Here and there had been pockets of survivors, though, given the context of these lives, “survival” might put too positive a spin on the matter.

Thirteen of the vets who had taken leave of the camp for the Labor Day holiday were discovered AWOL in Key West, the Tuesday following the storm. They had traveled down to the city as part of a group of fifty, and had decided to stay on, despite the fact that they were due back at work on Monday. Their dereliction would likely have cost them their jobs; but unlike the thirty-seven dutiful colleagues who had returned to camp on Monday, the thirteen AWOL still had their lives.

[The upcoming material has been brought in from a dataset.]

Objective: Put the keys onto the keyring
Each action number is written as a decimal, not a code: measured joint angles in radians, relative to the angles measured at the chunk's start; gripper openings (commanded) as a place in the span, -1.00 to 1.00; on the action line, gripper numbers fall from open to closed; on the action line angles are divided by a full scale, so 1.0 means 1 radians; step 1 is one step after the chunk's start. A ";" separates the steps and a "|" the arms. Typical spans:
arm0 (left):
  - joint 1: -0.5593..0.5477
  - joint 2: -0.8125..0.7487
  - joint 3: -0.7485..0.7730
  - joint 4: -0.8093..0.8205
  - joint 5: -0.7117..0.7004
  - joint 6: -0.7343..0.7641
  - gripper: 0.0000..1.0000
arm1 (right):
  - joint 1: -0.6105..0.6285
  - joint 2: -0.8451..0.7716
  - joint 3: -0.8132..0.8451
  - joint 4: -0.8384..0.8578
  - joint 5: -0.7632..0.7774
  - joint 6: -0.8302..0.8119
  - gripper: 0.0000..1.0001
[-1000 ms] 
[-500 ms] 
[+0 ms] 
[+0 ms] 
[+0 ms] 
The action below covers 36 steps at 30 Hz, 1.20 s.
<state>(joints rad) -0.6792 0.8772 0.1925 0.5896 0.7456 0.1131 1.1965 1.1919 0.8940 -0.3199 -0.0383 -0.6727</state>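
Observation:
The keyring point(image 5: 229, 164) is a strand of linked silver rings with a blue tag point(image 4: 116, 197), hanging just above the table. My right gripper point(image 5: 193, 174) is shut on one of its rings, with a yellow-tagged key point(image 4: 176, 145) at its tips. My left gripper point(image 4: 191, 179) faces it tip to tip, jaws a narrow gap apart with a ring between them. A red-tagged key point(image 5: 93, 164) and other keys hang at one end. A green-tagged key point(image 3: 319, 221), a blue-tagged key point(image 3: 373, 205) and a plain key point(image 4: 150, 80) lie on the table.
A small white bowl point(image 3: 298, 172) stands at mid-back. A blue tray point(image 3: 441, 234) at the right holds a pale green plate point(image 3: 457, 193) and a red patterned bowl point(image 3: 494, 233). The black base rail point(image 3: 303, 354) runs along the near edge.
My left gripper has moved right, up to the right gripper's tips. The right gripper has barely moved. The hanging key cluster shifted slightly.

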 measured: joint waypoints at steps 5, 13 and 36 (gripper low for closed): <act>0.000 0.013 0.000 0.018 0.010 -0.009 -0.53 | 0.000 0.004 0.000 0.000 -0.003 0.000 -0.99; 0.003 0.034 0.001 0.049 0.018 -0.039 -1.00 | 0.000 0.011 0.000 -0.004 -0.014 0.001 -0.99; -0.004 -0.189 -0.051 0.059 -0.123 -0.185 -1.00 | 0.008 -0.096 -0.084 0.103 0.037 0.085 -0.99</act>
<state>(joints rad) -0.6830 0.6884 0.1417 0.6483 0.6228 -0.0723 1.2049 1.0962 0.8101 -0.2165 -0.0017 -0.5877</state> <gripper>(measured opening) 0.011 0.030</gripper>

One newspaper account told of a ten-year-old girl found lying alongside the ruined highway in Islamorada, critically injured. The girl’s clothing had been entirely ripped away by the winds, her body still bleeding from wounds she’d suffered from the unending barrage of debris that had darkened the skies a day before. As rescuers loaded her onto a launch for transfer to a hospital, she begged them to search for her family, who lived in a house nearby. No one had the heart to tell her that her mother and father had died, along with her four brothers and sisters, one of them seventeen months old.

Elsewhere, rescuers found three men wedged amid an outcropping of boulders, all of them apparently drowned. The workers were about to turn away, when one of the “dead” men stirred. As the man was revived, he recounted the tale of being flung into the rocks during the storm. A blow to his head had incapacitated him, and he had awakened to find his face only inches away from those of his two dead companions. He’d been staring back at their sightless eyes for nearly a day before his rescue.

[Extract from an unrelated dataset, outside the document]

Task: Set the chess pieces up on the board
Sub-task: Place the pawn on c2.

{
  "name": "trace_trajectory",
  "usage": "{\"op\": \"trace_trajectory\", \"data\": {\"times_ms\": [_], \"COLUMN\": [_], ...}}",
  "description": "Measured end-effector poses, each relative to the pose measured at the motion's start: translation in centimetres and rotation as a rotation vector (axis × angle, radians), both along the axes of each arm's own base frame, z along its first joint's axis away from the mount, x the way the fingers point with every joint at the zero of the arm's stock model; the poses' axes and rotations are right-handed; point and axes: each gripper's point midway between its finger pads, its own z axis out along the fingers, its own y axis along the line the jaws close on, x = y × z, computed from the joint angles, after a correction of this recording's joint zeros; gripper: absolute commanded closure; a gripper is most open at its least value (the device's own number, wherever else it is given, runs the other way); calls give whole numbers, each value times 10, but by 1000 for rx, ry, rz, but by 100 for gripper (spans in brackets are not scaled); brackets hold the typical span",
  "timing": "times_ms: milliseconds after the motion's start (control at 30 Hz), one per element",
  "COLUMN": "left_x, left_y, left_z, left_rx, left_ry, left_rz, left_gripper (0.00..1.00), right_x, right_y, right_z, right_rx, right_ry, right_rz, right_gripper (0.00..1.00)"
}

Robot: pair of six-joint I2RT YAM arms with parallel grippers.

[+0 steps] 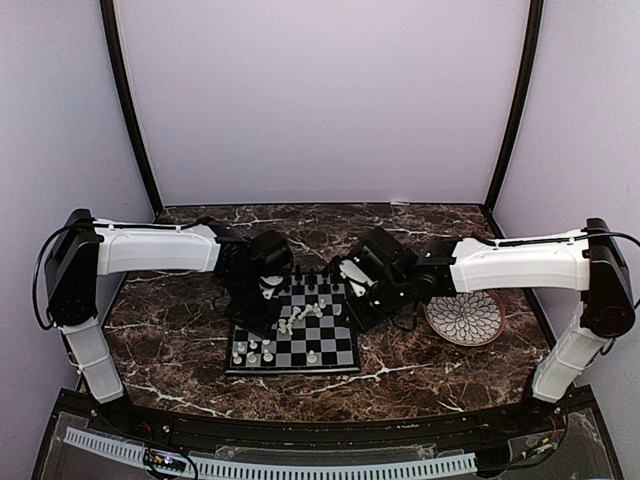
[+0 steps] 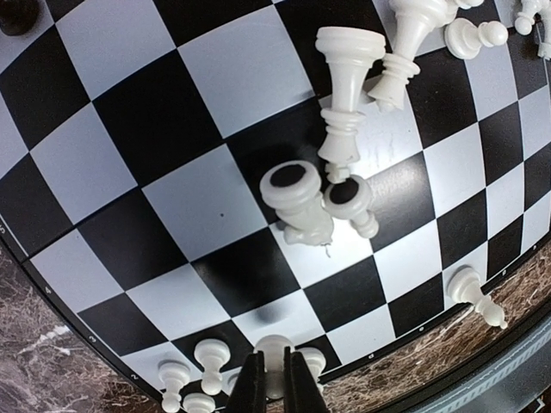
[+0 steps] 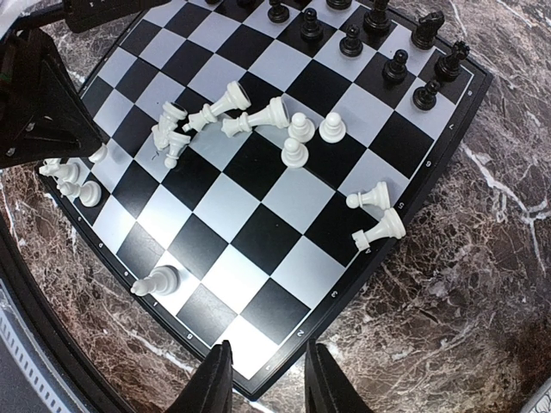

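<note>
Sitting in the left end effector [image 2: 275, 366] is a white pawn [image 2: 274, 346].

Left arm [image 1: 150, 248] and right arm [image 1: 520, 265]: white tubular link shells joined by bulky black joint housings, each ending in a black wrist unit; small green lights show on the right one. Thin black cables loop out beside each shoulder. Fingers [image 2: 251, 383] [image 3: 207, 387] are slim, black and tapered.
</note>
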Motion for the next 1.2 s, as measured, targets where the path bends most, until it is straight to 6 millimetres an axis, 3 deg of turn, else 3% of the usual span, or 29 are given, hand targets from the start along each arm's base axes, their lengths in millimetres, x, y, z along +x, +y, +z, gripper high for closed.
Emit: {"op": "trace_trajectory", "data": {"times_ms": [633,1200], "left_x": [-5,-5], "left_y": [3,0], "left_z": [-14,-14], "left_rx": [28,21], "left_ry": [34,38], "left_rz": [-4,-9], "left_gripper": [99,95], "right_x": [0,0], "right_y": [0,0], "right_z": [0,0], "right_rx": [1,0], "right_ry": [1,0], "right_rz": [-2,-2], "right_gripper": [70,70]}}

And not far away, Bernard Russell had awakened atop that tangled deadfall where he’d been pinned, to realize he had not drowned after all. The waters had receded a bit and the winds had died back, enough for him to breathe, at least. In the dim early light, he was able to work his foot free and climb down from the uprooted mass of trees that had saved him.

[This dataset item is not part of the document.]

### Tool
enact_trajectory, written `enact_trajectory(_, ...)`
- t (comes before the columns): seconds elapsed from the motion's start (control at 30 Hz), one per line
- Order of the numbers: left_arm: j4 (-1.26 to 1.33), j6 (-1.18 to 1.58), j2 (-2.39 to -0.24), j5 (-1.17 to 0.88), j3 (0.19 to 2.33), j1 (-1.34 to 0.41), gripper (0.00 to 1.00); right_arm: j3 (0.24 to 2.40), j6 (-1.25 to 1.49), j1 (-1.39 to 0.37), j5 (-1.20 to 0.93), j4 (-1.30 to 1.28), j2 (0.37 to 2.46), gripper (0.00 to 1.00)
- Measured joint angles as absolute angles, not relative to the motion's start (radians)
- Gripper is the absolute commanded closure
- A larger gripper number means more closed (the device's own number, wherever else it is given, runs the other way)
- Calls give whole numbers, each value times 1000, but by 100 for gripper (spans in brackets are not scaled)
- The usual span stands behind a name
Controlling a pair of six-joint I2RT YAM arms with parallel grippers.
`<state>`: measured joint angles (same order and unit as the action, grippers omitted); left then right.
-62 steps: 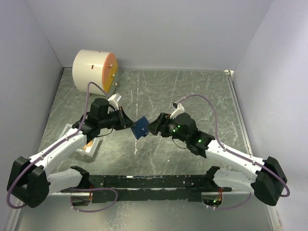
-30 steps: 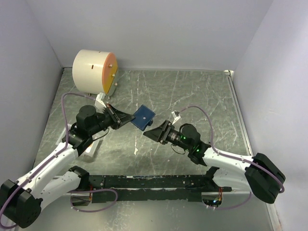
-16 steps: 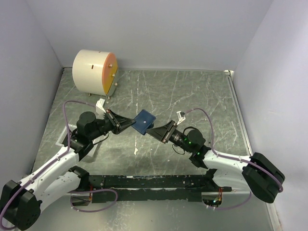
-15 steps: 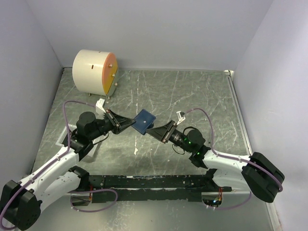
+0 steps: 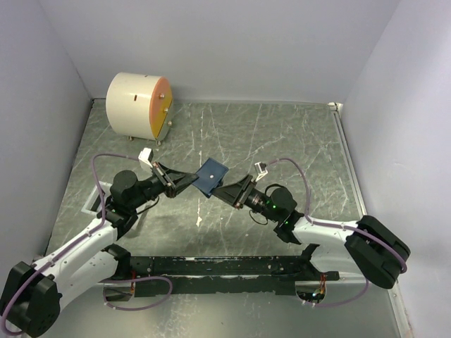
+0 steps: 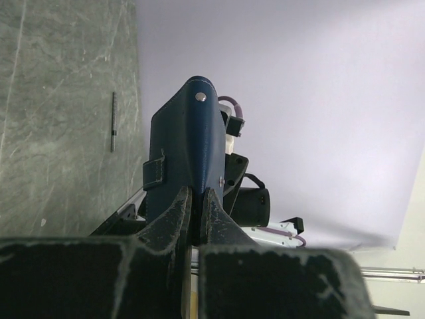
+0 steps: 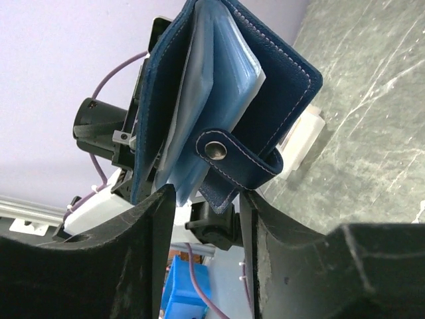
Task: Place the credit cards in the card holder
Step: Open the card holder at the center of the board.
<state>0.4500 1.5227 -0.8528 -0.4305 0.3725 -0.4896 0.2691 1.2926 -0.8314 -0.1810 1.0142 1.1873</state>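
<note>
A: Place of the card holder (image 5: 211, 175)?
B: Held up off the grey-green marbled table (image 5: 296, 141), partly open, between both arms.
A: And the left gripper (image 6: 197, 199)?
B: Clamped tight on one edge of the navy cover.
A: The right gripper (image 7: 207, 196)?
B: Jaws apart, with the snap tab (image 7: 229, 163) between the fingers.
A: Around?
B: Pale lilac walls (image 5: 211, 42) on three sides; cream cylinder (image 5: 137, 105) with orange face in the far left corner.

A robotics lab cell: plain pale-lilac walls (image 5: 211, 42) box in a grey marble-patterned tabletop (image 5: 282, 134), black metal mounting rail (image 5: 211, 266) along its near edge.
</note>
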Motion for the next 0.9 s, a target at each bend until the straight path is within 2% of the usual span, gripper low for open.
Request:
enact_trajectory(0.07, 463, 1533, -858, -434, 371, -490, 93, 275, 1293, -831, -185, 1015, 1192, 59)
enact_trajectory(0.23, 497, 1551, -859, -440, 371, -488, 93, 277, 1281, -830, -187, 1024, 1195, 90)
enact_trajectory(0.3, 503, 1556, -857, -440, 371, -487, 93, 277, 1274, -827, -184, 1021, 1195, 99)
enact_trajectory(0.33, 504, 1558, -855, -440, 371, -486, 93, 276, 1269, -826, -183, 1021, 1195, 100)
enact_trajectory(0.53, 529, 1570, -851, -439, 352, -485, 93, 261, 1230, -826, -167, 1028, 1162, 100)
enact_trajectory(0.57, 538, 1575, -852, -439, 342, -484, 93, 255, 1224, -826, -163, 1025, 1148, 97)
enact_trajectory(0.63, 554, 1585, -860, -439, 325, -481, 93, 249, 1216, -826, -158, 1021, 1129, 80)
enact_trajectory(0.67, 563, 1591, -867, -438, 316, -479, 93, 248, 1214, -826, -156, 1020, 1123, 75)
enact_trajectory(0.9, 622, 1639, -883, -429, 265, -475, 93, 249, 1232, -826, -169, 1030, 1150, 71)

Then he heard a voice nearby—it was someone who’d been injured, now calling out for help, he realized. Trying to orient himself in the still-powerful storm, Bernard Russell fought his way toward the sound. He’d gone only a few feet when he bumped into a man staggering in the opposite direction. The two backed off to stare at each other through the gale—and Bernard Russell felt his knees weaken in relief. Just as he was about to give up hope, he found himself staring at his father, alive.

John Russell had lost his shoes in the storm and had cut his feet terribly as he scrambled over wreckage in his own desperate search for his family. Bernard sat him down on the trunk of a fallen tree, then scavenged some sheeting and sponges from one of the wind-whipped piles of debris that lay everywhere. By now the skies were beginning to lighten, and the two could make out a railroad car tumbled on its side not far away. Bernard bound up his father’s feet as best he could, and then helped him toward the fallen car.

The two men climbed through a window of the train, where they stayed until light came and the winds finally began to lessen. The moment it seemed practicable, Bernard pulled himself up and out, and began the search for others of their family.

The first body he stumbled over was that of his six-year-old cousin. His mother, Louise, had been drowned, as had the sister he had tried to protect, along with her child. Bernard’s uncle Clifton had survived, but he had also lost his wife and four of his five children, including a daughter whose body was discovered forty miles away, on a scrub island near Cape Sable, where the railroad had once planned to launch itself off the coast. Still clutched in the young woman’s arms was the body of her dead baby.

“No way she could have held on to that baby if they’d been in the water all that distance,” Bernard Russell says. “They’d been lifted up and blown there by the wind.”

In all, sixty-three members of the Russell family died that night. Only eleven lived to remember its horrors.